Note: This bug is displayed in read-only format because the product is no longer active in Red Hat Bugzilla.

Bug 788924

Summary:	When entering recovery repeatedly there is a memory leak
Product:	[Retired] Corosync Cluster Engine	Reporter:	John Thompson <thompa26>
Component:	totem	Assignee:	Jan Friesse <jfriesse>
Status:	CLOSED EOL	QA Contact:
Severity:	unspecified	Docs Contact:
Priority:	unspecified
Version:	1.3	CC:	jfriesse
Target Milestone:	---
Target Release:	---
Hardware:	Unspecified
OS:	Linux
Whiteboard:
Fixed In Version:		Doc Type:	Bug Fix
Doc Text:		Story Points:	---
Clone Of:		Environment:
Last Closed:	2020-03-27 19:13:00 UTC	Type:	---
Regression:	---	Mount Type:	---
Documentation:	---	CRM:
Verified Versions:		Category:	---
oVirt Team:	---	RHEL 7.3 requirements from Atomic Host:
Cloudforms Team:	---	Target Upstream Version:
Embargoed:

Description John Thompson 2012-02-09 09:33:09 UTC

Description of problem:
If corosync runs over a lossy network it can enter recovery mode repeatedly.

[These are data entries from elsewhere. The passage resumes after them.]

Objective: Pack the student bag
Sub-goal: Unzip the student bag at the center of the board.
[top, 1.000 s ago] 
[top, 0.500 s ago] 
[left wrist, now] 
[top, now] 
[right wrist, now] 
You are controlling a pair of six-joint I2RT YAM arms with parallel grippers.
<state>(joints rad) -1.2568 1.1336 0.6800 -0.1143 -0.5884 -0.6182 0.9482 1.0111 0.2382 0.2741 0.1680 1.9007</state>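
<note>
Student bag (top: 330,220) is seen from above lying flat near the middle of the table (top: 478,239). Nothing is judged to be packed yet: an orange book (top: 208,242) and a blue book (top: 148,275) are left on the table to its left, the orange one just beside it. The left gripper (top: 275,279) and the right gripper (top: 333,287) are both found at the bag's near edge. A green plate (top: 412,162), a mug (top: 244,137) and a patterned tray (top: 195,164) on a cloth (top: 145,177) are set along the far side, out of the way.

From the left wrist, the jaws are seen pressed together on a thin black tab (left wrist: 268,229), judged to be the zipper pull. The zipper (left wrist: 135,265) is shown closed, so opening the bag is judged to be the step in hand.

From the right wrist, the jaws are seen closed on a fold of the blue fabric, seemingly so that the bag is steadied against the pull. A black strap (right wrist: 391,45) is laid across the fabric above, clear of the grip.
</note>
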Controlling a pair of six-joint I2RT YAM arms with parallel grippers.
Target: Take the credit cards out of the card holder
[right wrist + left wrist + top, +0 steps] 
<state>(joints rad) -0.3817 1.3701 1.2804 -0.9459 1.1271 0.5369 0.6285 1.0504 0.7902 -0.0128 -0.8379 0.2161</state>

It can also fail to recover properly, re-entering gather/commit/recovery from the recovery mode. After entering recovery a couple of hundred times, corosync has used up a lot memory.

If recovery is entered again (without entering OPERATIONAL), without transmitting all of the retrans_message_queue, then we get some memory loss when we reinitialize the queues in memb_state_recovery_enter(). 

Also deliver_messages_from_recovery_to_regular() has a small memory leak if the message wasn't added to the regular_sort_queue.

Version-Release number of selected component (if applicable):
1.3.4

How reproducible:
Pretty reproducible in a lossy network

Steps to Reproduce:
1. Setup a 4 node cluster
2. Make the network it operates lossy (either from the corosync parameters or some other mechanism)
3. Wait overnight - 8 hours.  
  
Actual results:
Corosync memory usage will have increased a lot.

Expected results:
Corosync memory usage should be relatively static.

Additional info:
We have a patch I have sent to the mailing list that resolves these two problems for us.